- _EXERCISE PROMPT_: From the entries below, output the line with "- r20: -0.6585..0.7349" and each following line up to and including the line with "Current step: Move", exactly as written.

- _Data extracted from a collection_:
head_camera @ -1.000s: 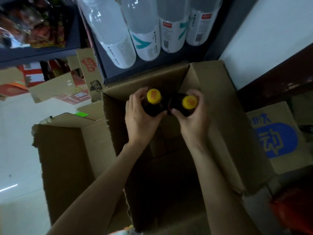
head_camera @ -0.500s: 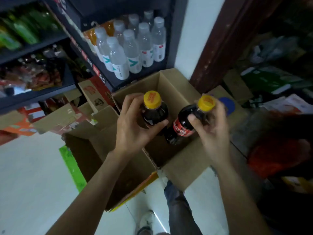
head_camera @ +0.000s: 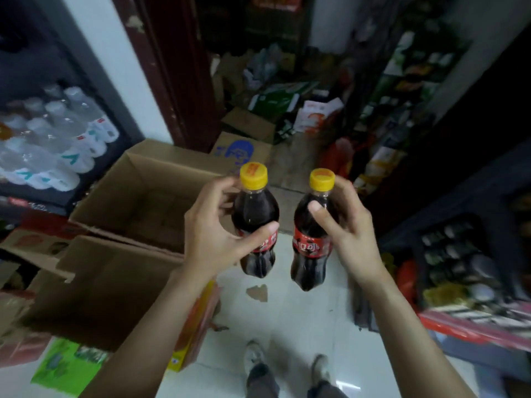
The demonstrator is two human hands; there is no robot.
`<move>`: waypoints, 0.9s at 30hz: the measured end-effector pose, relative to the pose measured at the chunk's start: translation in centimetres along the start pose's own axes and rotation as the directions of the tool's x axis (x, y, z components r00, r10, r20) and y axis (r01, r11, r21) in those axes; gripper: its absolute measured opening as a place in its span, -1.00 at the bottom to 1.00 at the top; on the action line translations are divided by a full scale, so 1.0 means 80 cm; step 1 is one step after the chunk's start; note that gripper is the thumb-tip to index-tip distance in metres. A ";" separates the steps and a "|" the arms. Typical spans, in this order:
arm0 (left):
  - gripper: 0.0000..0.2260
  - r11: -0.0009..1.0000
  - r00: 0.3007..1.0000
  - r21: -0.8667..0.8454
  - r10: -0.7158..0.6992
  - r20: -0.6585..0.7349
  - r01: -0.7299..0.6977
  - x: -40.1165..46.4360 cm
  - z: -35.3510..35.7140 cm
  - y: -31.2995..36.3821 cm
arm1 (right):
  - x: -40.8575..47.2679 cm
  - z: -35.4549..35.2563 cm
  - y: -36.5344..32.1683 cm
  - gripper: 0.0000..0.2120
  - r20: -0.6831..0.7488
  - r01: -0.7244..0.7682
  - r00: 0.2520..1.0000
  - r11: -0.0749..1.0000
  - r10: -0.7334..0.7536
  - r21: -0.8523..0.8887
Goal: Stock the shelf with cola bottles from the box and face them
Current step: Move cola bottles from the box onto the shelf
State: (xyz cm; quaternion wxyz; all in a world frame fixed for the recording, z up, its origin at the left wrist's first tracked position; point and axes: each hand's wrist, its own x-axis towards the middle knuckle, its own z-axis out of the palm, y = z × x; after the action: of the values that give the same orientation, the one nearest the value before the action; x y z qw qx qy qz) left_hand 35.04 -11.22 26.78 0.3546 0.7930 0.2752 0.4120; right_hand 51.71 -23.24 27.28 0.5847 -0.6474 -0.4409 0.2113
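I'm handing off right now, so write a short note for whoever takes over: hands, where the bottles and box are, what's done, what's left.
Left hand grips one cola bottle around its upper body; right hand grips a second cola bottle. Both are upright, yellow caps on, held apart above the white floor.
The open cardboard box sits to the left; no bottles show in the visible part of its inside.
Done: two bottles lifted clear of the box.
Left: carry them to the shelf, set them down, turn red labels outward.

Cola bottles (head_camera: 254, 214): yellow caps, red labels.
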 end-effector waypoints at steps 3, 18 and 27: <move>-0.46 0.996 0.995 -0.042 0.079 0.055 -0.077 -0.001 0.047 0.043 | -0.038 -0.068 -0.005 -0.67 -0.086 -0.024 0.996 0.999 0.021 -0.024; -0.50 0.883 0.916 -0.292 0.398 0.054 -0.366 -0.034 0.331 0.326 | -0.170 -0.439 -0.066 -0.74 -0.350 0.143 0.919 0.981 -0.182 -0.133; -0.52 0.761 0.831 -0.339 0.535 -0.153 -0.553 -0.017 0.454 0.489 | -0.176 -0.628 -0.136 -0.90 -0.439 0.385 0.813 0.919 -0.382 -0.087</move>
State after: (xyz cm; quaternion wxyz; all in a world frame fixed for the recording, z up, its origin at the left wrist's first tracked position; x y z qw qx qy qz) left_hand 70.82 -47.76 42.11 0.3560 0.7474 -0.0409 0.5595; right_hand 80.49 -64.24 45.53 0.7027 -0.5744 -0.4150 -0.0640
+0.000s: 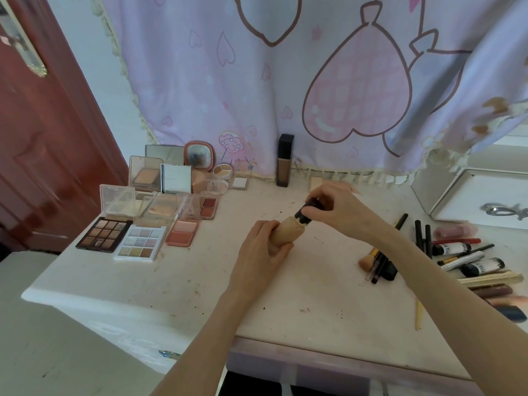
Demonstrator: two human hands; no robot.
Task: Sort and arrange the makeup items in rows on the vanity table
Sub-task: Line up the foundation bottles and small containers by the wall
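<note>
The bottle point(287, 234) of beige foundation is held above the middle of the table point(200, 281), between both hands. Its long axis runs from lower left to upper right, tilted, with the black cap point(307, 211) at the upper right end. The left hand point(264, 247) wraps the body of the bottle from the near side, fingers curled round it. The right hand point(333, 207) comes in from the right and pinches the cap with curled fingers, so it looks like the cap is being turned on or off; which of the two cannot be told. Both hands are on the bottle, the left at the base end and the right at the cap end.

The curtain point(285, 81) hangs behind the table. At the back left the palettes point(137, 224) already lie in rows, lids open, with a small round mirror point(199, 155) behind them. A dark bottle point(285, 161) stands upright at the back centre, just left of the hands' line and well behind them; that is likely where this bottle belongs. To the right lies a loose heap of pencils, tubes point(468, 258) and a brush point(371, 258), still unsorted, with a white tray point(445, 195) beyond it. The path from the hands to the dark bottle is open tabletop; only a small flat compact point(315, 183) sits near the way, just behind the right hand.
</note>
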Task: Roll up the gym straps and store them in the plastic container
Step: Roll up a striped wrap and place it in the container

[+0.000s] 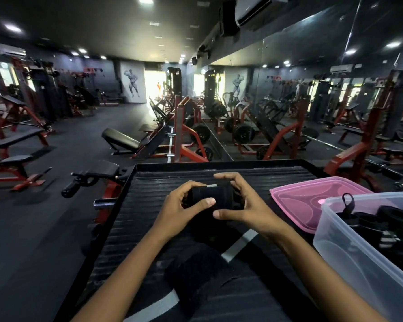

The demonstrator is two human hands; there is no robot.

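Left hand [183,205] and right hand [239,203] grip rolled black strap [209,197] between them, above mid ribbed platform [149,205]. Clear plastic container [349,247] at right edge holds straps; pink lid [296,196] just behind it.

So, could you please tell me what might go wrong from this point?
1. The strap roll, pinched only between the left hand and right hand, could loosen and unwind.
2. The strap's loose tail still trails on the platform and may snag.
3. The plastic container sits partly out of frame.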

- _OUTPUT FOR THIS EXERCISE_:
  - r20: -0.6585..0.7349
  - r01: -0.7299..0.6977
  - x: -40.1165..46.4360 cm
  - z: -35.3510..35.7140 cm
  - y: -31.2995..36.3821 cm
arm1 (right):
  - x: -40.8575..47.2679 cm
  - z: -35.4549..35.2563 cm
  - y: -36.5344..32.1683 cm
  - gripper: 0.0000..0.2120
  - r20: -0.6831..0.7488
  - r01: -0.7244..0.7682
  - r00: 0.2520..1.0000
  - r11: -0.0749..1.0000
  - r10: -0.7334..0.7536
  - r21: -0.8523..0.8887
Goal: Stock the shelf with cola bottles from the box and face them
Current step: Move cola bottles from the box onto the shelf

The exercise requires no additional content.